» The problem: Go through the listing beneath this task and return every line that carries the string "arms".

» Dataset content:

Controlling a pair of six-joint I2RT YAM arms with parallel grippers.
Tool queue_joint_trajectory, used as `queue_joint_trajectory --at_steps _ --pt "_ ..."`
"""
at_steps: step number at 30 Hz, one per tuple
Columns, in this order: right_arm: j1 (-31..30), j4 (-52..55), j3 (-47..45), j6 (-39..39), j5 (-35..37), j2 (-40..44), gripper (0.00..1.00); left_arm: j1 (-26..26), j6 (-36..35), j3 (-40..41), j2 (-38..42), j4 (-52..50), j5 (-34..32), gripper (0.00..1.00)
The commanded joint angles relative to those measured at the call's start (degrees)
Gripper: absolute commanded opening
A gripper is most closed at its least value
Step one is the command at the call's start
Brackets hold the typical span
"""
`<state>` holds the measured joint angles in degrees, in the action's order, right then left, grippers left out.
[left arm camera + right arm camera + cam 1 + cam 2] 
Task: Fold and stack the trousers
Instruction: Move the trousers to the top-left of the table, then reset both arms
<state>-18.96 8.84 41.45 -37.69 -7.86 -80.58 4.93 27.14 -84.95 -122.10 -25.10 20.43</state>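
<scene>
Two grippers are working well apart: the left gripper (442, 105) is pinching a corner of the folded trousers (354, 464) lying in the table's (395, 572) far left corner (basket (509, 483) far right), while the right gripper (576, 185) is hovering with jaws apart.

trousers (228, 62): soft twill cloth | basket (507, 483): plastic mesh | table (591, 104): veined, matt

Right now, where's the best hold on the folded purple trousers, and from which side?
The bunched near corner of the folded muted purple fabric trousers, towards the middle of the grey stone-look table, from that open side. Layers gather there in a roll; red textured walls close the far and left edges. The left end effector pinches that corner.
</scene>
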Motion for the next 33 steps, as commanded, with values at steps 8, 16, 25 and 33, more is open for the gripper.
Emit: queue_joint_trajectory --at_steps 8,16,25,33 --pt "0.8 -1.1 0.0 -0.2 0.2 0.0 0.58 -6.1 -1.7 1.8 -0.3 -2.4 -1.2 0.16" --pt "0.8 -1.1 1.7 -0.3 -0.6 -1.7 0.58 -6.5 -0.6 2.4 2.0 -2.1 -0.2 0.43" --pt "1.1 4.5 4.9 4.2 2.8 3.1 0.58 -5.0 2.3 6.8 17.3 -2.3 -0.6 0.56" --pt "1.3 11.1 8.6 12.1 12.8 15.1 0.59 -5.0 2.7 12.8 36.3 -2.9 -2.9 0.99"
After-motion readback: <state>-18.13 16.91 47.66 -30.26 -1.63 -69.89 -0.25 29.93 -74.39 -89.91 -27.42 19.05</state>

» Answer for this exercise:
Controlling a pair of six-joint I2RT YAM arms with parallel grippers.
Instruction: Move the trousers to the top-left of the table, then reset both arms

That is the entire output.